Avant l’attaque
Avant que son corps ne soit envahi par le poison et que son cas ne devienne un sujet de curiosité zoologique, Jeremy Sutcliffe aimait les serpents. Il les trouvait même magnifiques.
Ce quadragénaire tatoué n’était au reste pas du genre à craindre les créatures sauvages. Grand amateur de plein air, il ne manquait aucune occasion de camper et pêcher. L’amour de la nature est une des raisons pour lesquelles lui et sa femme Jennifer, 43 ans, ont récemment quitté le Kansas pour le sud du Texas. La propriété qu’ils ont achetée sur le lac Corpus Christi, non loin du golfe du Mexique, est leur maison de rêve. C’est du moins ce qu’elle deviendra un jour. Mais pour le moment, ils vivent dans une caravane sur leur terrain d’un demi-hectare et la maison a encore besoin de réparations. Il faut tout vider, dit Jeremy, avec la fierté de celui qui va faire le boulot.

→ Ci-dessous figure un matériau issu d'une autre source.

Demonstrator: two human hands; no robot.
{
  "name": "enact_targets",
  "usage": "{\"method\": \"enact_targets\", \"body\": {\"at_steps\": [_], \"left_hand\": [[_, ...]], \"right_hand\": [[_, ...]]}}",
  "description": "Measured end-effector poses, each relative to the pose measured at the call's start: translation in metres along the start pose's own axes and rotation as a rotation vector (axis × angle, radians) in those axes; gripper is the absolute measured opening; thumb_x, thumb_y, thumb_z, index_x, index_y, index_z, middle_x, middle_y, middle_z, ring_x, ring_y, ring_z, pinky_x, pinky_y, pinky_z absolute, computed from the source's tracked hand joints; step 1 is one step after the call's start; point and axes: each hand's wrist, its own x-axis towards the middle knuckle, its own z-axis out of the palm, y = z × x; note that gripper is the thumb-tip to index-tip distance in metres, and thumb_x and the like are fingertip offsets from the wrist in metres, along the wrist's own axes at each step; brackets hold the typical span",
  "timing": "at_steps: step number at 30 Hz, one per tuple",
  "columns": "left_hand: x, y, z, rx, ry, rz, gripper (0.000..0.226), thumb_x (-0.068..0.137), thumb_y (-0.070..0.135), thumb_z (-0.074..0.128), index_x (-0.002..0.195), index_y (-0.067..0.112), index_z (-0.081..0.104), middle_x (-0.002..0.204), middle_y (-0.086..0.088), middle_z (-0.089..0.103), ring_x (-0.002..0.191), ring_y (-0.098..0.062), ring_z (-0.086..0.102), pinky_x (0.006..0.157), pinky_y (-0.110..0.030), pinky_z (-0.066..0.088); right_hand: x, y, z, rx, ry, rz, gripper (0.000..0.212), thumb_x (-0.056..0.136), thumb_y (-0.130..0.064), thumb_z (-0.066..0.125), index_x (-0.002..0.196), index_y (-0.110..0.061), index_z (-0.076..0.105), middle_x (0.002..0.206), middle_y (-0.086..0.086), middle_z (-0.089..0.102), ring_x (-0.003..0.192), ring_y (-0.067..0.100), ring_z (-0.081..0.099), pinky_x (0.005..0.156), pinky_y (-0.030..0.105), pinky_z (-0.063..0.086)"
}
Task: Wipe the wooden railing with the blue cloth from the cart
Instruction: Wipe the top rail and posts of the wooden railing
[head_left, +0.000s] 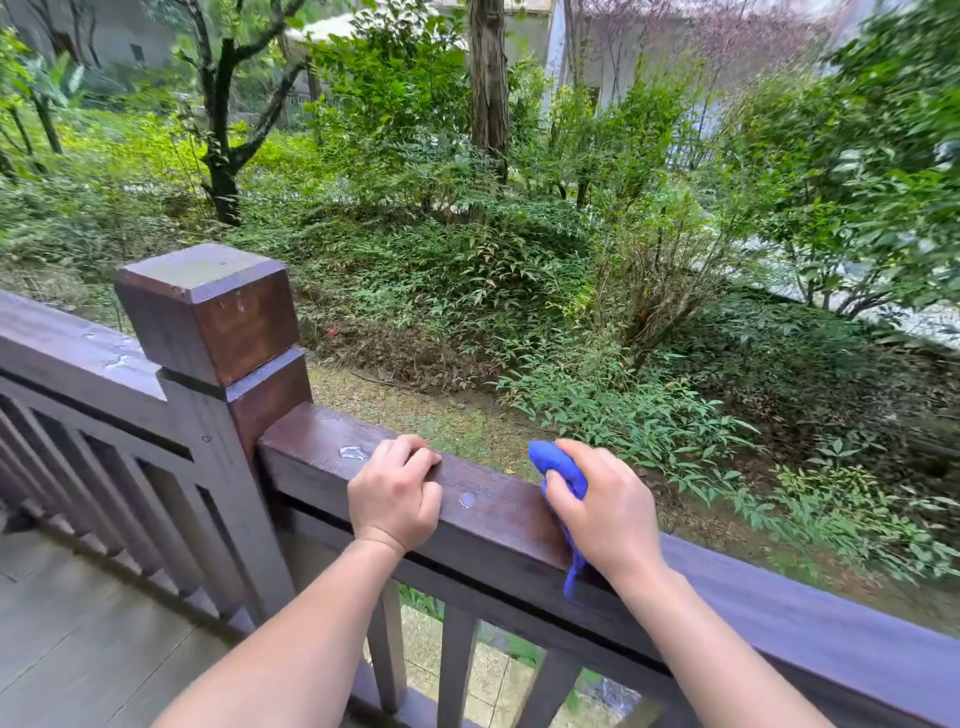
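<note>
A dark brown wooden railing (498, 512) runs from a square corner post (218, 317) toward the lower right. Water drops lie on its top, one beside my left hand and one between my hands. My left hand (395, 491) rests on the rail top with its fingers curled, holding nothing. To its right, my right hand (605, 512) grips a bunched blue cloth (558, 465) pressed against the rail top. A tail of the cloth hangs down the rail's near face under my wrist.
A second rail section (67, 353) leaves the post to the left, with vertical balusters (130, 499) below. Grey deck boards (78, 639) lie at the lower left. Beyond the railing are shrubs, trees and a dirt slope.
</note>
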Motion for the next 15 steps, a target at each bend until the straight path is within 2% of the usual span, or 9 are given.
{"method": "enact_targets", "body": {"at_steps": [2, 3, 4, 6, 9, 11, 13, 15], "left_hand": [[0.001, 0.000, 0.002, 0.012, 0.007, -0.007, 0.021, 0.073, 0.025, 0.049, 0.083, 0.025, 0.067, 0.096, 0.011, 0.065, 0.083, -0.019, 0.058, 0.055, -0.025, 0.028], [0.000, 0.001, 0.002, 0.012, 0.006, -0.005, 0.021, 0.073, 0.025, 0.048, 0.083, 0.025, 0.067, 0.096, 0.011, 0.065, 0.083, -0.019, 0.058, 0.055, -0.025, 0.027], [-0.001, 0.002, 0.002, 0.009, 0.004, -0.002, 0.021, 0.073, 0.025, 0.048, 0.083, 0.025, 0.067, 0.096, 0.011, 0.065, 0.083, -0.019, 0.058, 0.055, -0.025, 0.027], [-0.002, 0.000, 0.004, 0.005, 0.007, 0.000, 0.022, 0.074, 0.025, 0.048, 0.083, 0.026, 0.067, 0.097, 0.011, 0.065, 0.084, -0.019, 0.058, 0.055, -0.025, 0.028], [-0.001, -0.001, 0.005, 0.012, 0.014, 0.004, 0.021, 0.073, 0.025, 0.048, 0.084, 0.026, 0.067, 0.097, 0.010, 0.064, 0.084, -0.019, 0.057, 0.054, -0.026, 0.030], [-0.001, -0.001, 0.006, 0.015, 0.032, 0.008, 0.022, 0.073, 0.024, 0.049, 0.084, 0.025, 0.068, 0.096, 0.010, 0.064, 0.083, -0.019, 0.057, 0.054, -0.025, 0.027], [-0.002, -0.001, 0.006, 0.014, 0.037, 0.021, 0.022, 0.073, 0.024, 0.049, 0.084, 0.025, 0.068, 0.096, 0.010, 0.065, 0.084, -0.018, 0.057, 0.055, -0.025, 0.026], [-0.001, 0.000, 0.005, 0.013, 0.037, 0.015, 0.022, 0.072, 0.024, 0.049, 0.083, 0.025, 0.068, 0.097, 0.010, 0.065, 0.084, -0.019, 0.058, 0.056, -0.026, 0.028]], "right_hand": [[-0.007, -0.008, 0.000, 0.171, 0.006, 0.008, 0.042, 0.079, -0.040, 0.058, 0.121, -0.036, 0.055, 0.105, -0.015, 0.063, 0.096, 0.007, 0.057, 0.082, 0.023, 0.043], [-0.014, -0.008, 0.002, 0.195, -0.040, -0.026, 0.044, 0.080, -0.038, 0.060, 0.123, -0.035, 0.053, 0.110, -0.015, 0.061, 0.100, 0.007, 0.056, 0.086, 0.022, 0.042], [-0.024, -0.005, 0.001, 0.146, -0.100, -0.081, 0.046, 0.080, -0.034, 0.064, 0.125, -0.034, 0.053, 0.115, -0.012, 0.060, 0.103, 0.012, 0.055, 0.089, 0.026, 0.043], [-0.045, 0.015, 0.000, -0.107, -0.090, -0.198, 0.049, 0.078, -0.026, 0.071, 0.124, -0.030, 0.056, 0.120, -0.001, 0.058, 0.102, 0.025, 0.054, 0.084, 0.039, 0.047], [-0.057, 0.050, -0.018, -0.239, 0.054, -0.063, 0.048, 0.069, -0.012, 0.079, 0.114, -0.020, 0.062, 0.111, 0.011, 0.058, 0.089, 0.035, 0.051, 0.077, 0.044, 0.049], [-0.050, 0.060, -0.026, -0.272, 0.107, 0.039, 0.044, 0.069, -0.010, 0.080, 0.110, -0.015, 0.065, 0.098, 0.013, 0.058, 0.080, 0.035, 0.051, 0.073, 0.043, 0.050], [-0.039, 0.057, -0.035, -0.196, 0.180, 0.082, 0.043, 0.073, -0.013, 0.077, 0.114, -0.017, 0.064, 0.093, 0.010, 0.058, 0.080, 0.035, 0.052, 0.071, 0.040, 0.049], [-0.036, 0.043, -0.035, -0.130, 0.192, 0.043, 0.039, 0.080, -0.024, 0.070, 0.117, -0.023, 0.061, 0.096, 0.005, 0.058, 0.086, 0.031, 0.053, 0.075, 0.040, 0.049]]}}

Certains ont la phobie des reptiles, comme cette homme qui brave sa peur bleue des serpents en Amazonie.
Par un dimanche matin torride de mai…
Le couple nettoie son terrain en préparation d’un souper en plein air avec leur fille et ses deux jeunes enfants. Vers 10 h 30, Jeremy tond la pelouse pendant que Jennifer jardine. Elle tend le bras pour attraper une mauvaise herbe lorsque, juste à côté de sa main, elle l’aperçoit : un crotale du Texas d’un mètre de long. Jennifer bondit, le reptile se dresse en position d’attaque tout en agitant sa queue dans un bruit de crécelle. « Un serpent! crie-t-elle. Un serpent! »
En entendant le cri de sa femme, Jeremy suppose qu’elle est tombée sur l’une de ces couleuvres inoffensives qui apparaissent régulièrement sur leur propriété. Il saisit une pelle pour chasser l’animal et contourne la maison en courant vers le jardin. C’est là qu’il entend le cliquetis caractéristique. Sa femme est piégée par le serpent à sonnette, entre un massif de plantes et le mur de la maison.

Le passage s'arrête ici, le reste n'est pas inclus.